• Work task: Only some lines are wanted. Transcribe, exactly, the lines below from the line with "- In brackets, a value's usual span" up to and including the line with "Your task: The".

• Data to use:
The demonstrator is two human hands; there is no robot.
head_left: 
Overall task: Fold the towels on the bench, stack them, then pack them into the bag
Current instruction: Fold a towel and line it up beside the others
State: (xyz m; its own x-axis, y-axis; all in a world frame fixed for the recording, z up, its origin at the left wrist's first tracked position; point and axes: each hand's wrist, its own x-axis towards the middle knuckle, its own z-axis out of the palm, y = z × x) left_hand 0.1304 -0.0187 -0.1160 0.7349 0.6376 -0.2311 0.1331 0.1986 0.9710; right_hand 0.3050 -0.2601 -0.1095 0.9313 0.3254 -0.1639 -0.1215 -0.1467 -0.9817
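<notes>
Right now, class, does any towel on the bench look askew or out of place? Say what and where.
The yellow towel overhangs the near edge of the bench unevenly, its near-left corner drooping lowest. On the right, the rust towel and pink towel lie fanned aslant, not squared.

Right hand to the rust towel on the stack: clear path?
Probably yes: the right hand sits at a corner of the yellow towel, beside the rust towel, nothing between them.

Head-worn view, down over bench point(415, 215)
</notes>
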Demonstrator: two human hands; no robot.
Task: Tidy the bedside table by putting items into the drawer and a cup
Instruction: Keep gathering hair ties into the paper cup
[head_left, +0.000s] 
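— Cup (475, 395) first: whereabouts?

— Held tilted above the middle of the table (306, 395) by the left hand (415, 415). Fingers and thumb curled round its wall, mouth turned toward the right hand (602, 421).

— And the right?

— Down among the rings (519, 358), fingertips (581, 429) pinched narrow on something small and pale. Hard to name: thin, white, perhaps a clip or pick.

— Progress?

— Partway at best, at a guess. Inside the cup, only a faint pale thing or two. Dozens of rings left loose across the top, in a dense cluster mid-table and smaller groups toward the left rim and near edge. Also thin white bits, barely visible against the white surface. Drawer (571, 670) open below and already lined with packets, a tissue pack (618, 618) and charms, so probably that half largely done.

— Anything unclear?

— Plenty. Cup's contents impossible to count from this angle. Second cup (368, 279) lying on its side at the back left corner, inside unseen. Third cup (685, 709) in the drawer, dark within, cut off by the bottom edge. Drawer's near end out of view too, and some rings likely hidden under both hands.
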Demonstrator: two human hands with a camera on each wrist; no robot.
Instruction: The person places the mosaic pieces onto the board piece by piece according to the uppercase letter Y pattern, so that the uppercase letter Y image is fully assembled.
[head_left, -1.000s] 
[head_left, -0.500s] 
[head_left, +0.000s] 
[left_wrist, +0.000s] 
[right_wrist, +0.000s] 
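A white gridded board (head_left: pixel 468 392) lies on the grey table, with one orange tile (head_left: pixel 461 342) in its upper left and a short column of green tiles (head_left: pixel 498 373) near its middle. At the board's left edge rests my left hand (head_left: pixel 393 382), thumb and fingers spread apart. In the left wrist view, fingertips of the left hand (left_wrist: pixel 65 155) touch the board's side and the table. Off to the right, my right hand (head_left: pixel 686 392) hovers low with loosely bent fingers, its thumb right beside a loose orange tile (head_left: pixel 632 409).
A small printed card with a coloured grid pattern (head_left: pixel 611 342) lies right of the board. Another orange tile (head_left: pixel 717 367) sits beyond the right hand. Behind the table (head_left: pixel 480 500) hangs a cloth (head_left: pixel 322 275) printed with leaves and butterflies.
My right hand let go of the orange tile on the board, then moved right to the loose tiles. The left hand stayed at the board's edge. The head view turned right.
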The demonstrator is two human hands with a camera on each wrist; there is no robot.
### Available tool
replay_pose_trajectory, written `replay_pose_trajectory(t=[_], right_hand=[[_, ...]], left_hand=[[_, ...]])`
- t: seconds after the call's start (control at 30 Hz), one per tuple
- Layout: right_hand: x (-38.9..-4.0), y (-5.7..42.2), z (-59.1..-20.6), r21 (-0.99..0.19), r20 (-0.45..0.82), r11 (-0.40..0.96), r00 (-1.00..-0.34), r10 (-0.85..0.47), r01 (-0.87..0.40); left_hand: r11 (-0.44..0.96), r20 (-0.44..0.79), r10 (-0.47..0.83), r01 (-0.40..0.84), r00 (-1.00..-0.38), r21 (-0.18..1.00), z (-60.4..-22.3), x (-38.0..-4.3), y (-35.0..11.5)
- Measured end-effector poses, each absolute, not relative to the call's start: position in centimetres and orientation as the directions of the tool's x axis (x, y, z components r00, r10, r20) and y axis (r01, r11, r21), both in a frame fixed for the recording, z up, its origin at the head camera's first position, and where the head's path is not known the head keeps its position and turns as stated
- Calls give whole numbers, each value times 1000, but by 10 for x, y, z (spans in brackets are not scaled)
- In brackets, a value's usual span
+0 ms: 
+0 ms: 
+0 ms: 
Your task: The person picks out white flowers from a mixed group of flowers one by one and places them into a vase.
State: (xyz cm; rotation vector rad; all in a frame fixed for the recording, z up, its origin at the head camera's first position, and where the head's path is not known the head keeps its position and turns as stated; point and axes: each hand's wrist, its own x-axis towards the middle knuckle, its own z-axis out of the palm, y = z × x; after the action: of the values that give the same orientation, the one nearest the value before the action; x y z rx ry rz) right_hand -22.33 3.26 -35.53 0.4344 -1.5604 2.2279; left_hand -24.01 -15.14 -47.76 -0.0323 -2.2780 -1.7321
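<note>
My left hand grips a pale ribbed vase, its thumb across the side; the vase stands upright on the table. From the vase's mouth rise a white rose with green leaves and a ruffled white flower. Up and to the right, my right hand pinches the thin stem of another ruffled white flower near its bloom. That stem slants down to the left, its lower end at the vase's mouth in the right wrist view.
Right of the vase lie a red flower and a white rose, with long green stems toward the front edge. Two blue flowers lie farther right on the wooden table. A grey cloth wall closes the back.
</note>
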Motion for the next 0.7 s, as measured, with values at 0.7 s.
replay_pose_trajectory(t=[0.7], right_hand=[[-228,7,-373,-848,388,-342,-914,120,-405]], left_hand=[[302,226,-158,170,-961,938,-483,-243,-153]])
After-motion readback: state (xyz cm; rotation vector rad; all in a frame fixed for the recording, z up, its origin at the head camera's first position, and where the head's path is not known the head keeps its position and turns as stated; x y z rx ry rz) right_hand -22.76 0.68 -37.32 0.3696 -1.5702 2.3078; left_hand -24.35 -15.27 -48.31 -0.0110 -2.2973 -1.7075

• Answer to the exercise:
- In brackets, a value's usual span
+0 ms: 
+0 ms: 
+0 ms: 
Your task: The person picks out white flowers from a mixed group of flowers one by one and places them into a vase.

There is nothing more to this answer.